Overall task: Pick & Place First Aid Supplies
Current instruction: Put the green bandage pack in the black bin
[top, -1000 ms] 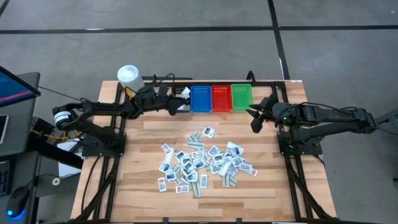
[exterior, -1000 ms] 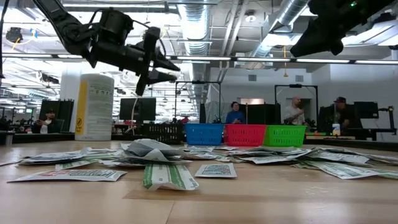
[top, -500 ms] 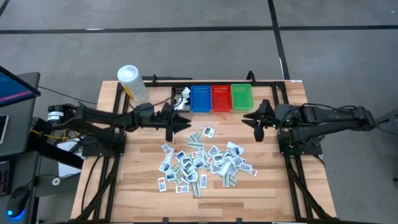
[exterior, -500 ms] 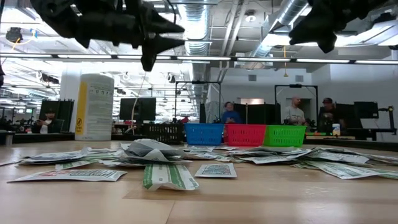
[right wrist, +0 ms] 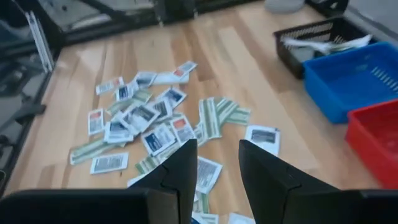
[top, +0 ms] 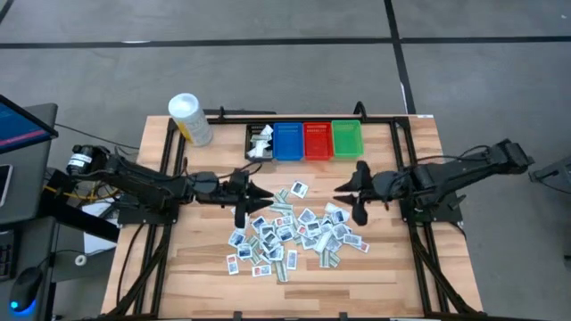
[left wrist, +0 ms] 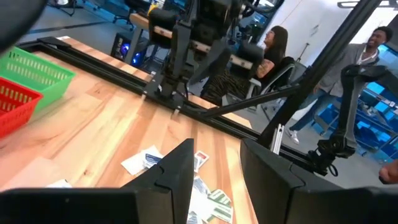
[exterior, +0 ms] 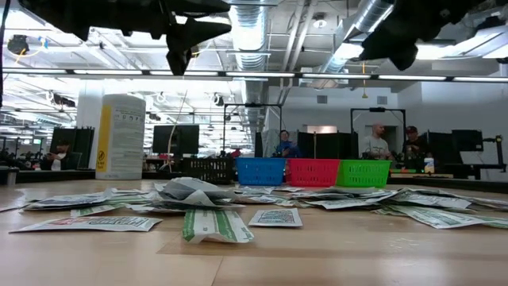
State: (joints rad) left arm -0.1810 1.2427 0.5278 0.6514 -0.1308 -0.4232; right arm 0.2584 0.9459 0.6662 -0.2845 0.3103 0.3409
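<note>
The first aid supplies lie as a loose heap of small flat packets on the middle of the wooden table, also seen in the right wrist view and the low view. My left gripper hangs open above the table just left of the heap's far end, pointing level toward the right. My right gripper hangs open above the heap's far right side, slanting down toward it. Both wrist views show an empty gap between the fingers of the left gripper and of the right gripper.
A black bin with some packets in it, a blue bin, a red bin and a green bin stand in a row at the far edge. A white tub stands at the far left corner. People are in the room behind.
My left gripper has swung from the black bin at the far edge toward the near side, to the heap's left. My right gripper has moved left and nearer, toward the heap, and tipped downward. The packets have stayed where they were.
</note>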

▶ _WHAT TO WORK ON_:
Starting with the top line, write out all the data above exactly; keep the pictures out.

▶ _ANSWER AREA_:
Overall task: Pick & Place First Aid Supplies
Current instruction: Put the green bandage pack in the black bin
[top, -1000 ms] 
[exterior, -1000 ms] 
[top, -500 ms] 
[exterior, -500 ms] 
[right wrist, +0 ms] 
[top, +0 ms] 
[left wrist, +0 ms] 
[exterior, +0 ms] 
State: (joints rad) left arm -0.1810 1.2427 0.5278 0.6514 -0.1308 -0.4232; right arm 0.2584 0.9459 0.6662 -0.2845 0.3103 0.3409
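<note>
The first aid supplies lie as a loose heap of small flat packets on the middle of the wooden table, also seen in the right wrist view and the low view. My left gripper hangs open above the table just left of the heap's far end, pointing level toward the right. My right gripper hangs open above the heap's far right side, slanting down toward it. Both wrist views show an empty gap between the fingers of the left gripper and of the right gripper.
A black bin with some packets in it, a blue bin, a red bin and a green bin stand in a row at the far edge. A white tub stands at the far left corner. People are in the room behind.
My left gripper has swung from the black bin at the far edge toward the near side, to the heap's left. My right gripper has moved left and nearer, toward the heap, and tipped downward. The packets have stayed where they were.
</note>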

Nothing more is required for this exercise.